6. Ordered tokens turn action coding into progressive refinement.

The ordering induced by OAT admits a natural interpretation through information theory. Shannon showed that the optimal code length for an event scales with the negative logarithm of its probability, so frequent patterns require fewer bits, while rare events demand more representational capacity. Action chunks follow a similarly skewed distribution: most trajectories share common coarse structure, whereas fine-grained deviations occur infrequently.

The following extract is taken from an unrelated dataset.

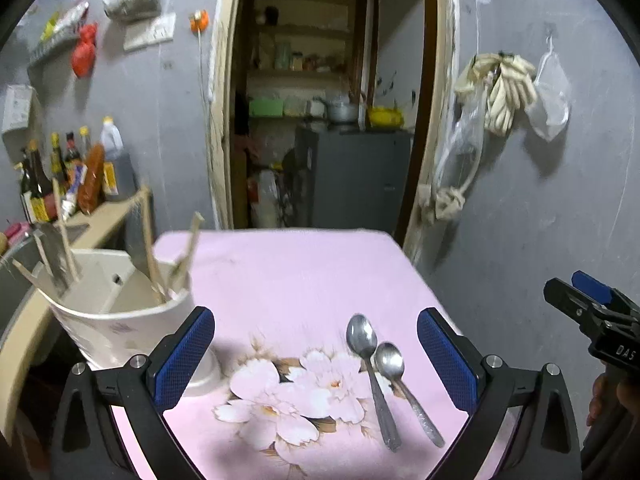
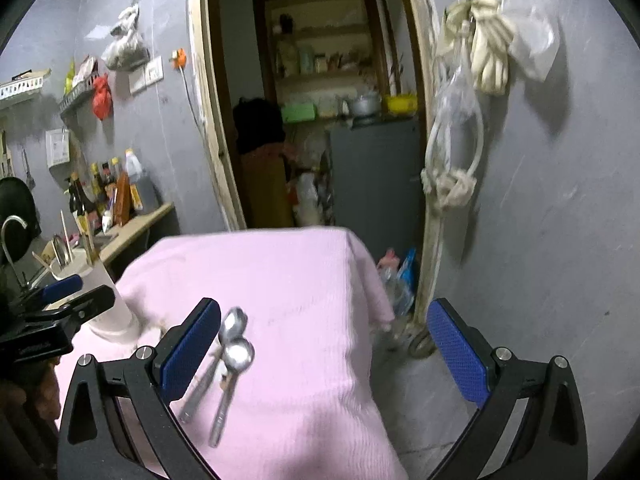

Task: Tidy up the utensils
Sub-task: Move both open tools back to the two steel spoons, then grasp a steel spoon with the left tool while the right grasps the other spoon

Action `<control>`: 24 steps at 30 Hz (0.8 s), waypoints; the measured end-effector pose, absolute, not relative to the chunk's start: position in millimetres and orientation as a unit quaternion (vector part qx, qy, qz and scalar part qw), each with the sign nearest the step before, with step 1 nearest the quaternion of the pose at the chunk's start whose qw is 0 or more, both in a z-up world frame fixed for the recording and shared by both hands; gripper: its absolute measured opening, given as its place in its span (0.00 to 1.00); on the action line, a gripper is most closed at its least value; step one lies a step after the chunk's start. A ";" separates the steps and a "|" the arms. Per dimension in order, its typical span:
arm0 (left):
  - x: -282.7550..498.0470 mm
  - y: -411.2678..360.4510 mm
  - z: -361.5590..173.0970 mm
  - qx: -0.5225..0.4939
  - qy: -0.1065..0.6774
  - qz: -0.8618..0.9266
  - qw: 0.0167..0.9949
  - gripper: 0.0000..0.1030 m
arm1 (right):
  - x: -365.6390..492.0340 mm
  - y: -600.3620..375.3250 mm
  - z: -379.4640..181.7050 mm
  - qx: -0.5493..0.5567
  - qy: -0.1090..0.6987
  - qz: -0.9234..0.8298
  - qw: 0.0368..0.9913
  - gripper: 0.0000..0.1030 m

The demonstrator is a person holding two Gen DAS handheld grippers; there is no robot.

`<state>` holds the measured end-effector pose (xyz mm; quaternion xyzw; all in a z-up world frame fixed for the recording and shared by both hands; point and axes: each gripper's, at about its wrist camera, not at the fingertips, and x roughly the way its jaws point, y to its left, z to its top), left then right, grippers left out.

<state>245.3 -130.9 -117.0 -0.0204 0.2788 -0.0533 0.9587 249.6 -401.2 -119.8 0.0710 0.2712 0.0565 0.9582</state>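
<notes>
Two metal spoons lie side by side on the pink floral cloth (image 1: 304, 280): a longer spoon (image 1: 370, 372) and a shorter spoon (image 1: 404, 384) to its right. My left gripper (image 1: 316, 344) hovers open above the cloth, the spoons between its blue pads, closer to the right one. A white utensil holder (image 1: 120, 320) with several chopsticks stands at the left, by the left pad. In the right wrist view the spoons (image 2: 234, 344) lie just inside the left pad of my open right gripper (image 2: 324, 344). The holder (image 2: 108, 304) sits far left there.
A counter (image 1: 100, 216) with sauce bottles (image 1: 68, 172) runs along the left wall. An open doorway (image 1: 328, 120) lies behind the table. Bags and gloves (image 1: 508, 92) hang on the right wall. The cloth's right edge (image 2: 372, 312) drops to the floor, where clutter (image 2: 400, 280) lies.
</notes>
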 end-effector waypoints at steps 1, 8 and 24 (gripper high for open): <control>250.5 -131.7 -124.0 -0.020 0.286 -0.055 0.957 0.99 | 255.1 -401.9 -127.3 0.073 0.279 0.065 0.955 0.98; 287.3 -138.1 -165.4 -0.007 0.330 -0.071 0.941 0.86 | 292.8 -390.9 -177.6 0.080 0.334 0.140 0.929 0.70; 344.2 -139.4 -219.5 -0.035 0.408 -0.124 0.904 0.45 | 342.7 -324.9 -236.7 0.060 0.417 0.253 0.871 0.30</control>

From this perspective, OAT learns a progressive code. Early tokens capture high-probability, globally shared motion patterns; later tokens encode increasingly rare residual details. Nested dropout makes this pressure explicit: every short prefix has to reconstruct the action, so information is allocated in decreasing order of usefulness.

Order is a modeling signal.

The first token is not an arbitrary latent slot; it is trained to carry the highest-priority control information.

Longer prefixes refine the same action.

Additional tokens reduce residual error instead of replacing the action represented by the prefix.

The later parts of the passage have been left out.